TASK DETAILS: Given the entries that follow, write out exactly the lines starting at the one containing "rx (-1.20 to" and ending at the one containing "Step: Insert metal", both ends included, and only those.

(Stored data entries)
· · · ·
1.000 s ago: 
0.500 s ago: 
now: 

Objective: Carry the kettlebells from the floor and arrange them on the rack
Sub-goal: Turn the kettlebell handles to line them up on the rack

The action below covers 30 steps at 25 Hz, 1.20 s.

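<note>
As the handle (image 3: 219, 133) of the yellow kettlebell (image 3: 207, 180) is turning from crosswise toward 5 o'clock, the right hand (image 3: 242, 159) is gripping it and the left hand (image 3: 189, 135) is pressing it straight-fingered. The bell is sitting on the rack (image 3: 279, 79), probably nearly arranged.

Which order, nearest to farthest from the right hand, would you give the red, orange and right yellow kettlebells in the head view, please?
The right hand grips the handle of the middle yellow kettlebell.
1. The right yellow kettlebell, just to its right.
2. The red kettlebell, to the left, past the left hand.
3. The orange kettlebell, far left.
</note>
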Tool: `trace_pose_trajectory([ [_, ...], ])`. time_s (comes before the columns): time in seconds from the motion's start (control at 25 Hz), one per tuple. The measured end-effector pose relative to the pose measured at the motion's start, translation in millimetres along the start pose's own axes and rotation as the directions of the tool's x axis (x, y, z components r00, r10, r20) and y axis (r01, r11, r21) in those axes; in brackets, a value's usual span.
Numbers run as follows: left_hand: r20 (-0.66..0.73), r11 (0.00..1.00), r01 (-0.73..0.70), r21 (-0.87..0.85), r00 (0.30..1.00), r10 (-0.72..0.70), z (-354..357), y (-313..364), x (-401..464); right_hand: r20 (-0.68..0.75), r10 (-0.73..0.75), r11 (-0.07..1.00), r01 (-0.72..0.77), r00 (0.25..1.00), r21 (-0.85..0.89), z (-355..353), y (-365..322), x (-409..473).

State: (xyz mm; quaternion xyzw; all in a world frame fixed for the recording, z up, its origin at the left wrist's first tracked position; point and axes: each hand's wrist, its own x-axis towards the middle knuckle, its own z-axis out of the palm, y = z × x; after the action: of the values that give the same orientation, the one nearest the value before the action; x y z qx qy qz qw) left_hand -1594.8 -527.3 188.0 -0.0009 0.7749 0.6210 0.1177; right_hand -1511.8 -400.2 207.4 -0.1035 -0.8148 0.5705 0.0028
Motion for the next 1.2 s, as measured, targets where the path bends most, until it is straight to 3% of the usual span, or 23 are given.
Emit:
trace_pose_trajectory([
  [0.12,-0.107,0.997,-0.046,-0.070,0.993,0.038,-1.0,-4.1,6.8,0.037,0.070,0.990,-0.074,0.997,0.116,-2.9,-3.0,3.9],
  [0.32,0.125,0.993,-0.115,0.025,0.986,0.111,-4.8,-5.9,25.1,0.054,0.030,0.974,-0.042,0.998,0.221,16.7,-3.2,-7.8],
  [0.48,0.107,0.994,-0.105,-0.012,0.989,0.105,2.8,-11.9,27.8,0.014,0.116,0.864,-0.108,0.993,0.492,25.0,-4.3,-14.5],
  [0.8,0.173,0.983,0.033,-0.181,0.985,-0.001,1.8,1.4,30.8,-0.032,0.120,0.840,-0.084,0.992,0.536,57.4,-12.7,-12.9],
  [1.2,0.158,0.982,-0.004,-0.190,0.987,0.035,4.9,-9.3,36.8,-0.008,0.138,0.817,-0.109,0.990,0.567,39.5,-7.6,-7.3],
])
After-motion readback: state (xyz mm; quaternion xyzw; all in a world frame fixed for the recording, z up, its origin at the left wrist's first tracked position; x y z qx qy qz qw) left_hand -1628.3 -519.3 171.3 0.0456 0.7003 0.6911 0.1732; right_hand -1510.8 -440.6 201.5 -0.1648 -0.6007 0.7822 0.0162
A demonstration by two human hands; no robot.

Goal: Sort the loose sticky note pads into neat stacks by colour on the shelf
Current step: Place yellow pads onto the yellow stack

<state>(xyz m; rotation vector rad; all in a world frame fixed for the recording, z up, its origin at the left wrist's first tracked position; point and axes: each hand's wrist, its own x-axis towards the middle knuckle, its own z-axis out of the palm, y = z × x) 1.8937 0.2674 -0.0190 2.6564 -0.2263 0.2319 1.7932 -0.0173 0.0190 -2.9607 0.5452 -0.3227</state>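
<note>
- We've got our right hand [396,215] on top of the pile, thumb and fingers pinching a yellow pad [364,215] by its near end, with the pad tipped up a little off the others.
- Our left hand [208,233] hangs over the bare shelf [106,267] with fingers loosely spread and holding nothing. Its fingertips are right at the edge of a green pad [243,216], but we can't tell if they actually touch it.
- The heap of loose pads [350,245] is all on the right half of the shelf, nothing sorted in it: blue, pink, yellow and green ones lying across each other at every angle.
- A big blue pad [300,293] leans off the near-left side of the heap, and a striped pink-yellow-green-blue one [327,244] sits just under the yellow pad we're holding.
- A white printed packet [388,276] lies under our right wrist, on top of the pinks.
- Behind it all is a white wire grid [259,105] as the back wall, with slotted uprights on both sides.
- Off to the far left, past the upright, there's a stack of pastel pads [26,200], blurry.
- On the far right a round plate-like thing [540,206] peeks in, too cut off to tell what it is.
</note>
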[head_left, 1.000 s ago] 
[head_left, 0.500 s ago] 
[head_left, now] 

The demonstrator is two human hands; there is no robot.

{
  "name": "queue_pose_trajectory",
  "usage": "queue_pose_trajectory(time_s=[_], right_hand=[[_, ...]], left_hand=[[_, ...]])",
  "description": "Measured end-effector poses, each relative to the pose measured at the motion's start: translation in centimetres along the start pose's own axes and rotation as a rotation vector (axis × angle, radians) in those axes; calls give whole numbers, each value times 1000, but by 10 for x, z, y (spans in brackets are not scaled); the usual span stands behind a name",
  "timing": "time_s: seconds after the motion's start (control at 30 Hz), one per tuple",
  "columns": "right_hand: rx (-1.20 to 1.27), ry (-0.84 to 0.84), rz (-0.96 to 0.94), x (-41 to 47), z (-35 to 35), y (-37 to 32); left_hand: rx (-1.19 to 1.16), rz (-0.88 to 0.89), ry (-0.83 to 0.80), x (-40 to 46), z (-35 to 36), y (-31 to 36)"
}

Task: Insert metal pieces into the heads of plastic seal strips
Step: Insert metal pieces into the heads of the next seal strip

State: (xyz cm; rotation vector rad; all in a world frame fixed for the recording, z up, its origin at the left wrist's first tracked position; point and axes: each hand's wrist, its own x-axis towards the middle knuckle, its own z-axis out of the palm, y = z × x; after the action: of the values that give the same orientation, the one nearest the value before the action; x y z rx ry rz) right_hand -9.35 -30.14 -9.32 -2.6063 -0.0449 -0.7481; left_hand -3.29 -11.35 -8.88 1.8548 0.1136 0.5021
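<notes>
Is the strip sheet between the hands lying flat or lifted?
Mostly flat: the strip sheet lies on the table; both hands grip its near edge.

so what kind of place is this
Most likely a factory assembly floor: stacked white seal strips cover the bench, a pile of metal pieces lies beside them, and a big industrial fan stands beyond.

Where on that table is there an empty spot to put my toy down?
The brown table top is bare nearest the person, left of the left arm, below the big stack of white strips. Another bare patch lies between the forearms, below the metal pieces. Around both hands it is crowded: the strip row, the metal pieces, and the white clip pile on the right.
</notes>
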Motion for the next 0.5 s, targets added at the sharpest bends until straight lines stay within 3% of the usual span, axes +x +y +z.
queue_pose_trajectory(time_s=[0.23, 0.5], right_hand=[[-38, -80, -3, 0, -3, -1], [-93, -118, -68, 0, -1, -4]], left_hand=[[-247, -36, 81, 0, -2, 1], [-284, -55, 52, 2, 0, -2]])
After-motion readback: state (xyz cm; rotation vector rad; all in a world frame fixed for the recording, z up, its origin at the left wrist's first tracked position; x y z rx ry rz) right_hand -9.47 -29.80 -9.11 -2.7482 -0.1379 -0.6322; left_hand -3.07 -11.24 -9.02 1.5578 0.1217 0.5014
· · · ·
REPLY TO THE EXERCISE:
  "columns": "right_hand: rx (-1.20 to 1.27), ry (-0.84 to 0.84), rz (-0.96 to 0.94), x (-41 to 47), z (-35 to 35), y (-37 to 32); left_hand: rx (-1.19 to 1.16), rz (-0.88 to 0.89), ry (-0.83 to 0.80), x (-40 to 46), z (-35 to 36), y (-31 to 36)"
}

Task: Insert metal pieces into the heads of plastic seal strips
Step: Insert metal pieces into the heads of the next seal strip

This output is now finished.